The indictment also notes a handful of occasions where a bank refused to process a payment or transaction because of the suspicious nature of the transaction.

Issues For Banks

Banks have obligations under U.S. Federal and state laws to maintain suitable systems to ensure their compliance with, among other things, laws that target money laundering by persons or entities engaged in criminal behaviour.  The Bank Secrecy Act, in particular, requires banks to file reports for transactions of more than $10,000 and to file suspicious activity reports if they identify transactions which involve a possible violation of a law or regulation.

While it should be argued that banks could be excused for not considering soccer federations and their officials to be high risk customers, worthy of heightened transaction scrutiny, such position could be disputed by an overzealous regulator. Public allegations of corruption at FIFA have been widespread for years.  Indeed, the public resignation of Michael Garcia – a former U.S. Attorney commissioned to investigate allegations of corruption in the selection of Russia and Qatar as the hosts of the 2018 and 2022 World Cups – over the manner in which his report was handled by FIFA, certainly should have raised red flags concerning possible corruption at FIFA. 
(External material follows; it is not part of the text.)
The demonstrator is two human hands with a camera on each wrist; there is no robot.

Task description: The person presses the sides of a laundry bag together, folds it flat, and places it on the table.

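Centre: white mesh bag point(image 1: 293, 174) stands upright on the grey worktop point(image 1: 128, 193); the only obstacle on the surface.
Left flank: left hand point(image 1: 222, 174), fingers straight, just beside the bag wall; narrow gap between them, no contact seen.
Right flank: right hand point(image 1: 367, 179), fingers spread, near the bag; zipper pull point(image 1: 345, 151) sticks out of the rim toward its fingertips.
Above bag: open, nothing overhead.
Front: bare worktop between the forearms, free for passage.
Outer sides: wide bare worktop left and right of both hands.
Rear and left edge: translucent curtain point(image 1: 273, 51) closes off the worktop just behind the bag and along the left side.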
Likely Regulatory Scrutiny

Again, while the banks are not being specifically targeted as part of the DOJ investigation, it is likely that the DOJ and other banking regulators will take an interest in banks' compliance procedures and how they dealt with the allegedly illicit payments. Indeed, at the DOJ press conference announcing the indictment, Acting United States Attorney Kelly Currie stated:  "Part of [the DOJ's] investigation will look at the conduct of the financial institutions to see whether they were cognizant of the fact that they were helping launder these bribe payments."

Banks may face requests for information and be required to explain how certain transactions were flagged by their systems, or why a lack of any flagging did not involve a breach of the bank's regulatory responsibilities.  At a minimum, banks and their employees will be potential witnesses in the criminal case and ongoing investigation.

Other interested regulators could include the Financial Crimes Enforcement Network (part of the Treasury Department), the Securities and Exchange Commission, the Federal Reserve and the New York Department of Financial Services, which, under the departing Superintendent Benjamin Lawsky, has a track record of investigating anti-money laundering issues.

Pro-active Steps

Banks that have had dealings with FIFA or any of the entities referenced in the indictment (by name or otherwise) should immediately analyze the issues identified in the indictment, and undertake an investigation into whether there are additional transactions and accounts which may have involved potentially illegal activities.

Banks (whether named or not) should also review their anti-money laundering and compliance programs to ensure that they appropriately identify suspicious transactions and pick up red flags (e.g. transactions structured to avoid the $10,000 reporting requirement set out in the Bank Secrecy Act).

Banks will be expected to be able to robustly defend their compliance programs as they relate to anti-money laundering to their regulator. A failure to do so effectively could lead to additional questioning, costly remediation or, in some cases, enforcement action.